Acesso: Não há estacionamento para carros ou bicicletas no local. A melhor opção é transporte público. Metrô: Estações Largo do Machado (280 m) e Catete (500 m). Ônibus: várias linhas são adequadas para acesso ao local. Em especial, buscar aquelas que passam pelo Largo do Machado ou pela Praia do Flamengo.
Sobre o Projeto Coral Vivo
O Projeto Coral Vivo faz parte do Instituto Coral Vivo, OSCIP (Organização da Sociedade Civil de Interesse Público) referência nacional em conservação de ambientes costeiros e marinhos no Brasil, incluindo ambientes coralíneos, restingas e manguezais. Criado em 2003 no Museu Nacional/UFRJ, o Projeto Coral Vivo nasceu da experiência acumulada de seus pesquisadores, com mais de 40 anos de atuação na área. Patrocinado pela Petrobras desde 2006, por meio do Programa Petrobras Socioambiental, o Projeto Coral Vivo une pesquisa científica, educação, políticas públicas, comunicação e mobilização social para proteger os ecossistemas coralíneos. Conta também com o copatrocínio do Arraial d’Ajuda Eco Parque e parcerias com 15 universidades e instituições de pesquisa. O projeto integra a Rede Biomar (formada pelos projetos Albatroz, Baleia Jubarte, Coral Vivo, Golfinho Rotador e Meros do Brasil), voltada à conservação da biodiversidade marinha brasileira, e a REDAGUA (composta pelos projetos Aruanã, Cavalos-Marinhos, Coral Vivo, Guapiaçu, Meros do Brasil e UÇÁ), que atua na proteção da Baía de Guanabara e seu entorno.
Sobre o Estúdio Bijari
Núcleo de criação em artes visuais e multimídia, o Bijari existe desde 1997 e possui um trabalho de pesquisa calcado na convergência entre arte, design e tecnologia, e tem como objeto de interesse as narrativas, poéticas e conflitos que moldam e dão vida à paisagem urbana.

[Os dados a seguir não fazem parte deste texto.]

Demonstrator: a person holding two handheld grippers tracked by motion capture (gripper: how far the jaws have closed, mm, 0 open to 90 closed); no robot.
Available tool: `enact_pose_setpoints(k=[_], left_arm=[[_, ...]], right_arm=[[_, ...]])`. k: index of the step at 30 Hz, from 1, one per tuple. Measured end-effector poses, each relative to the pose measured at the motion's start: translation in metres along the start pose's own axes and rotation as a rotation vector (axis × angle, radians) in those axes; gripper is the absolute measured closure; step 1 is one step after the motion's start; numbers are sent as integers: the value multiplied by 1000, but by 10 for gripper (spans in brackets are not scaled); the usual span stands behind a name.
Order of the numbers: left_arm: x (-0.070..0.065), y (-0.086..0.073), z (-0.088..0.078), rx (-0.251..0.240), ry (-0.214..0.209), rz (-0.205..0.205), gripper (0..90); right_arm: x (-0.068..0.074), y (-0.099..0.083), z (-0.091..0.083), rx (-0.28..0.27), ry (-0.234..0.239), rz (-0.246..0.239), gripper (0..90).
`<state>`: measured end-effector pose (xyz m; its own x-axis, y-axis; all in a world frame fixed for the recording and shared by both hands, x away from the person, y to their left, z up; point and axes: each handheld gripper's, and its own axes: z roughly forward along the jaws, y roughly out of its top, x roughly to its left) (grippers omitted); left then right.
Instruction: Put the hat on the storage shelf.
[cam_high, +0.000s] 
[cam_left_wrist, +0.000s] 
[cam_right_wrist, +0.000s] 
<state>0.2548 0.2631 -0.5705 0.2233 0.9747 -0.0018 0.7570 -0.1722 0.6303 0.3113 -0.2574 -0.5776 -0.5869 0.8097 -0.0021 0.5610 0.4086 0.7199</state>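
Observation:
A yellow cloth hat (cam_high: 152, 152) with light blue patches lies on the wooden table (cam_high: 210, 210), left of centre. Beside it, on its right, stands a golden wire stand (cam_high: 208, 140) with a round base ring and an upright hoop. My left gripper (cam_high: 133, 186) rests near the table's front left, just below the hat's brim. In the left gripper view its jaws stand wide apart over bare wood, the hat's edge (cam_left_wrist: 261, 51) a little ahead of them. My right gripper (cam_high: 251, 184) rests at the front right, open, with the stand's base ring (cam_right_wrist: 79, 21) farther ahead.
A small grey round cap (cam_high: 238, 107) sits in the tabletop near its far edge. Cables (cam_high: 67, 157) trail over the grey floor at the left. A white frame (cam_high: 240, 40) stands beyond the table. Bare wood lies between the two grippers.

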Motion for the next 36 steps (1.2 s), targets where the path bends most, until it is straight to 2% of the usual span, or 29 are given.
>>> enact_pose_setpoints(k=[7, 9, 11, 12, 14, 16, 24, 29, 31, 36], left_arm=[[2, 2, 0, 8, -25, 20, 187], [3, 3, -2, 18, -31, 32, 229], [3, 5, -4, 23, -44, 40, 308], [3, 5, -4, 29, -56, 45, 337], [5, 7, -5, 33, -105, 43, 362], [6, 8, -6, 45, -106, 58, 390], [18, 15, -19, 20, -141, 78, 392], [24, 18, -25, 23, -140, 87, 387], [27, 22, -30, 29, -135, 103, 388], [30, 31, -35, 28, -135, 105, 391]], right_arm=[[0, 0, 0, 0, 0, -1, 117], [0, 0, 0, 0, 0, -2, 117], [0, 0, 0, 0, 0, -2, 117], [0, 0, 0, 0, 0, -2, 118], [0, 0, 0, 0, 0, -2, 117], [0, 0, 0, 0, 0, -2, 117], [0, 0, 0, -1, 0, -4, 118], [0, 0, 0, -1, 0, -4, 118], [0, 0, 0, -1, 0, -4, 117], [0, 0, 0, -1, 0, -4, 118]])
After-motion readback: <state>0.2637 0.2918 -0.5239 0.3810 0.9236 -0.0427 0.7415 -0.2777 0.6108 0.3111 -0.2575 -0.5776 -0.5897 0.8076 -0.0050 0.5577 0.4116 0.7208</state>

Sobre o Futuros – Arte e Tecnologia
Inaugurado há 20 anos, o centro cultural Futuros – Arte e Tecnologia é um espaço de exibição, criação e inovação artística. Com uma programação gratuita voltada a todos os públicos, o espaço promove e recebe exposições, apresentações artísticas, espetáculos teatrais, entre outros eventos que convidam o público a refletir sobre temas que norteiam sua linha curatorial, como meio ambiente, ancestralidade, diversidade, educação e tecnologia. O Futuros abriga galerias de arte, um teatro multiuso e o Musehum — Museu das Comunicações e Humanidades, que mantém um acervo de mais de 130 mil peças históricas sobre as comunicações no Brasil e atividades interativas sobre o impacto das tecnologias nas relações humanas. O centro cultural tem gestão do Instituto Futuros. Desde agosto de 2025, o Futuros — Arte e Tecnologia recebe o projeto Upload, realizado pela Zucca Produções, e corealizado pelo Futuros – Arte e Tecnologia e pelo Coletivo 2050, por meio da Lei Municipal de Incentivo à Cultura do Rio de Janeiro — Lei do ISS, com patrocínio da Serede, Oi, Eletromidia, Rastro, Tahto e Prefeitura do Rio de Janeiro/SMC.